**Activity**
Each line below that carries the string "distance" must appear in the answer.

**Input data**
* * * * *

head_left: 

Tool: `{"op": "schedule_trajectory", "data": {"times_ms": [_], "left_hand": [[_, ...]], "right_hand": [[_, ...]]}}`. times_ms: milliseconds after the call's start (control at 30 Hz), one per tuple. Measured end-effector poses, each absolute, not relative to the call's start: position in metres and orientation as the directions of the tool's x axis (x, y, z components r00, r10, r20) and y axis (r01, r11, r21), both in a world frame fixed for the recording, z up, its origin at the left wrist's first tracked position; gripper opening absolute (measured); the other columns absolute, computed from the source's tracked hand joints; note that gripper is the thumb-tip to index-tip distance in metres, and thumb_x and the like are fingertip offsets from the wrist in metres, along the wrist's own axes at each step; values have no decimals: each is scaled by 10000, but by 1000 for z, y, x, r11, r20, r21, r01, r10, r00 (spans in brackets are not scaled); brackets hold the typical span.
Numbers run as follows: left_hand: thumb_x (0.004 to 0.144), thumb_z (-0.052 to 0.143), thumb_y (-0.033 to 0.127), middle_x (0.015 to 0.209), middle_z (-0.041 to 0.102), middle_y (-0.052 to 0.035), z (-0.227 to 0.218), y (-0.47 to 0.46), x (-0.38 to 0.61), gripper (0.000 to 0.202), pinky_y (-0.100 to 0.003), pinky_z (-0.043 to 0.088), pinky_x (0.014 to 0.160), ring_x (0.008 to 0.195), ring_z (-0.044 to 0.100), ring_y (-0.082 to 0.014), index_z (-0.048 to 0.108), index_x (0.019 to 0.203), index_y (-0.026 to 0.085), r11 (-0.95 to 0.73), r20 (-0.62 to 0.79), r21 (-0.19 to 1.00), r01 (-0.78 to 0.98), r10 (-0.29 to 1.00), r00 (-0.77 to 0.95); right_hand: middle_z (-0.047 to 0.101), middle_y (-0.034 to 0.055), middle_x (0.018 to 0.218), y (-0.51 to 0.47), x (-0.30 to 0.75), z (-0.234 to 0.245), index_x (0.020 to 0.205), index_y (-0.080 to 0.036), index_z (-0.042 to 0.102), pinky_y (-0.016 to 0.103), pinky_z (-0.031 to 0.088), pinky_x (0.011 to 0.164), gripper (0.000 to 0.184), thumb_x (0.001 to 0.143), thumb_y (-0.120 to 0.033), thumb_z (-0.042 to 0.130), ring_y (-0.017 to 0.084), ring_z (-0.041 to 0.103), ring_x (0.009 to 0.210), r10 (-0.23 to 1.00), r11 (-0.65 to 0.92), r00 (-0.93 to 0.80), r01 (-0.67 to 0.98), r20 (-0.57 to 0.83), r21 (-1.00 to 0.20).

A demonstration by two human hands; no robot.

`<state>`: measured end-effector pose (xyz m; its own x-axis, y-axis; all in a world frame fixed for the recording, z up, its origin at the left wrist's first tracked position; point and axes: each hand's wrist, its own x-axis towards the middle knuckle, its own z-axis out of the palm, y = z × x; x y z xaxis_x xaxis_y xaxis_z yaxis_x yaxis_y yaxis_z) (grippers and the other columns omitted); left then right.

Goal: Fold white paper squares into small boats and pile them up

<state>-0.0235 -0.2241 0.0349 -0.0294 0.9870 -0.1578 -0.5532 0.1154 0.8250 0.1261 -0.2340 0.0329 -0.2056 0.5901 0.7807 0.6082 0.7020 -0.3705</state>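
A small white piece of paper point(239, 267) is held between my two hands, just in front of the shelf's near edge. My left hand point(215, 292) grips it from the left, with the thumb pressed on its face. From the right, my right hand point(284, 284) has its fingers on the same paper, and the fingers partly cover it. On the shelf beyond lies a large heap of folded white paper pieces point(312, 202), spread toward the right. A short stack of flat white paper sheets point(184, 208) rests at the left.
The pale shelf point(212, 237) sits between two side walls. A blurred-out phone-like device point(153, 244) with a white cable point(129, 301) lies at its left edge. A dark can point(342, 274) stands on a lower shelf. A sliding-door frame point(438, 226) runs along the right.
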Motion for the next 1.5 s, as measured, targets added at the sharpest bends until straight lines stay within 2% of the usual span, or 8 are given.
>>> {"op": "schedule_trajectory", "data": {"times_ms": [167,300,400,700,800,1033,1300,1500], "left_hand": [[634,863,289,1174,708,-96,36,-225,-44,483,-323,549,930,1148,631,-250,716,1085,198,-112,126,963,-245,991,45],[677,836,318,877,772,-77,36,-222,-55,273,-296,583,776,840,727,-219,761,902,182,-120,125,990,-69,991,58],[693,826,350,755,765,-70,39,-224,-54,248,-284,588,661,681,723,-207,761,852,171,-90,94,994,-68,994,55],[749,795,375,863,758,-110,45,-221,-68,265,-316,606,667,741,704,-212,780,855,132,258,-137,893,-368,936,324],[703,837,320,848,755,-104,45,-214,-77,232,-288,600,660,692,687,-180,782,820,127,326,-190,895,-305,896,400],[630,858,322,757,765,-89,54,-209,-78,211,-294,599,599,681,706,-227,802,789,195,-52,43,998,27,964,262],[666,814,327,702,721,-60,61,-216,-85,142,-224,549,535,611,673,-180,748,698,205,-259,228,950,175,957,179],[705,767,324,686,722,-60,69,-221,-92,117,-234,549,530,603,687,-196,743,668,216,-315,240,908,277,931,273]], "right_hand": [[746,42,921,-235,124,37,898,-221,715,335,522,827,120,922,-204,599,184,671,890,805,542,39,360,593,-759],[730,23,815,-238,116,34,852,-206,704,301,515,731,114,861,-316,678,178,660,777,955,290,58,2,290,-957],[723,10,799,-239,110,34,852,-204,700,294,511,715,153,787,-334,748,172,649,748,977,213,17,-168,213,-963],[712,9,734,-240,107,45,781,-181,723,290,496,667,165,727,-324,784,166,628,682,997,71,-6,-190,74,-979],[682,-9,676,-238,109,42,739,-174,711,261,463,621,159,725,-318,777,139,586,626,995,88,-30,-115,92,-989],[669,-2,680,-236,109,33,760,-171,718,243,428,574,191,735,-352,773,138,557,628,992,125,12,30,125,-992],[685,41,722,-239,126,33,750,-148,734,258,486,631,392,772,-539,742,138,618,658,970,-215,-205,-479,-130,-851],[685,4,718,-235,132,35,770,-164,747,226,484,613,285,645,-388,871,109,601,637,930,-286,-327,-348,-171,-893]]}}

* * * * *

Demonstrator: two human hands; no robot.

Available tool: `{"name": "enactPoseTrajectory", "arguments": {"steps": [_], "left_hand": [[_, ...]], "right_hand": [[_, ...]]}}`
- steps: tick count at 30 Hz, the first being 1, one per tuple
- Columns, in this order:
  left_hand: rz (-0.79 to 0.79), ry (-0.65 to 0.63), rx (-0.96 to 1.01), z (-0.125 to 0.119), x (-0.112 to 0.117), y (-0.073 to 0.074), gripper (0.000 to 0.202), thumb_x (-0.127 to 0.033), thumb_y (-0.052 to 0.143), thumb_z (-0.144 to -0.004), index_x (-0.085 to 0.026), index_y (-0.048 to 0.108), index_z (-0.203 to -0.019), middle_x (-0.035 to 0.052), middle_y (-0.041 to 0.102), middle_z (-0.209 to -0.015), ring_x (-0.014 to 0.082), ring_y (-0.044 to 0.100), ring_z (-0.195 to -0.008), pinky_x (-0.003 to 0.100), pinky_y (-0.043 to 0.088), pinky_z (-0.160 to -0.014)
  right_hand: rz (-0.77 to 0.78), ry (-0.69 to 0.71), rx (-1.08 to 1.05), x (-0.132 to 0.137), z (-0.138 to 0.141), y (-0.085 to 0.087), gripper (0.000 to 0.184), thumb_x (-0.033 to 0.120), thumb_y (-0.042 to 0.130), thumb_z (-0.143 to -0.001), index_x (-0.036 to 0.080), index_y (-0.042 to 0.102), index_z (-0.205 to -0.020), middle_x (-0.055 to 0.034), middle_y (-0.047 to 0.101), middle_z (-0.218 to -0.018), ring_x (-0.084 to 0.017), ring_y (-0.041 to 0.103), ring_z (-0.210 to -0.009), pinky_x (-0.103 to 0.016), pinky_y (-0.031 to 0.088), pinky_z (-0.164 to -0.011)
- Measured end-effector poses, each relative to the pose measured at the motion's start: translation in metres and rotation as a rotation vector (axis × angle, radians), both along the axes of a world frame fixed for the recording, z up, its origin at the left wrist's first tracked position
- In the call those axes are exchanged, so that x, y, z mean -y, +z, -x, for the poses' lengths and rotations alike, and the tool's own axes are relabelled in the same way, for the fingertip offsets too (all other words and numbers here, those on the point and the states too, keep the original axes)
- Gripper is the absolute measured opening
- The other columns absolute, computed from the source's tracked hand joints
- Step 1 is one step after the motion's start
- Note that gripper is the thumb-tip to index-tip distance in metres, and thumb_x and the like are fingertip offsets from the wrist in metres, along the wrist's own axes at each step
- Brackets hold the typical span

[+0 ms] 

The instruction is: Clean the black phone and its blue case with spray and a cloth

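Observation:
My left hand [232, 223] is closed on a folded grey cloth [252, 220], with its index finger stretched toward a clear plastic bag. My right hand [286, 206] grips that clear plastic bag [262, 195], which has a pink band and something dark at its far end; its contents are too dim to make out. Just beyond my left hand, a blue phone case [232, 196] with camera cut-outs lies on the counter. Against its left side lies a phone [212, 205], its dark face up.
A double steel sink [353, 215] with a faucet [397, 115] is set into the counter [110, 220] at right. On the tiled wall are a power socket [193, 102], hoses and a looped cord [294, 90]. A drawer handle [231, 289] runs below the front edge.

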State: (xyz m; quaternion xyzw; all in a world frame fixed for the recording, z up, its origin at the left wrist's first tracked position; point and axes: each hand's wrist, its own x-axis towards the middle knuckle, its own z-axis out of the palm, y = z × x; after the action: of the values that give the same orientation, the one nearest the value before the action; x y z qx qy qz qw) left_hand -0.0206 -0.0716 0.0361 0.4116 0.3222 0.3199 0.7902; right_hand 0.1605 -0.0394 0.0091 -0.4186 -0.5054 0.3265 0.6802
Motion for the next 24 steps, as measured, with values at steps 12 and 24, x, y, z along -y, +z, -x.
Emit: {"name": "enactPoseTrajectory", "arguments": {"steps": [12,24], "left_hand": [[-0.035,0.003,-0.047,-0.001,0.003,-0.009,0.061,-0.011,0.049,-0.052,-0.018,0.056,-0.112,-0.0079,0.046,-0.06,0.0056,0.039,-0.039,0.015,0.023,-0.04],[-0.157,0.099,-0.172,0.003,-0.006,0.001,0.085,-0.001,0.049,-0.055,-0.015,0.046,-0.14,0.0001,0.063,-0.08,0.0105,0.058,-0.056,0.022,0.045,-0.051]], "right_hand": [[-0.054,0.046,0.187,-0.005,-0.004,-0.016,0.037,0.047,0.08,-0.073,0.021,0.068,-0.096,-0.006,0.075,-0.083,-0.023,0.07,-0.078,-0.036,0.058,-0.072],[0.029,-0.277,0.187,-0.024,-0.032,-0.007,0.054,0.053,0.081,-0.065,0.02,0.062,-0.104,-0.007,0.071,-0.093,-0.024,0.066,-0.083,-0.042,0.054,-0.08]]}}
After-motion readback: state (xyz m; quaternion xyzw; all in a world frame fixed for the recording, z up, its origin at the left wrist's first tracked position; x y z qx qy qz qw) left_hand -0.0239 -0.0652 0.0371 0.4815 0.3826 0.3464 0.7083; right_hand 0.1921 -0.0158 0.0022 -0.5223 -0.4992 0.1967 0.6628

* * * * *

**Exercise output**
Tool: `{"op": "schedule_trajectory", "data": {"times_ms": [_], "left_hand": [[_, ...]], "right_hand": [[_, ...]]}}`. times_ms: milliseconds after the call's start (control at 30 Hz), one per tuple. Measured end-effector poses, each absolute, not relative to the call's start: position in metres and orientation as the directions of the tool's x axis (x, y, z components r00, r10, r20) and y axis (r01, r11, r21), both in a world frame fixed for the recording, z up, its origin at the left wrist's first tracked position; gripper opening absolute (measured); the other columns absolute, computed from the source's tracked hand joints; note that gripper is the thumb-tip to index-tip distance in metres, and thumb_x and the like are fingertip offsets from the wrist in metres, along the wrist's own axes at each step; values have no decimals: each is scaled by 10000, but by 1000 for z, y, x, r11, r20, r21, r01, r10, r00 (spans in brackets are not scaled); brackets hold the typical span.
- Note that gripper is the thumb-tip to index-tip distance in metres, and thumb_x and the like are fingertip offsets from the wrist in metres, along the wrist's own axes at each step

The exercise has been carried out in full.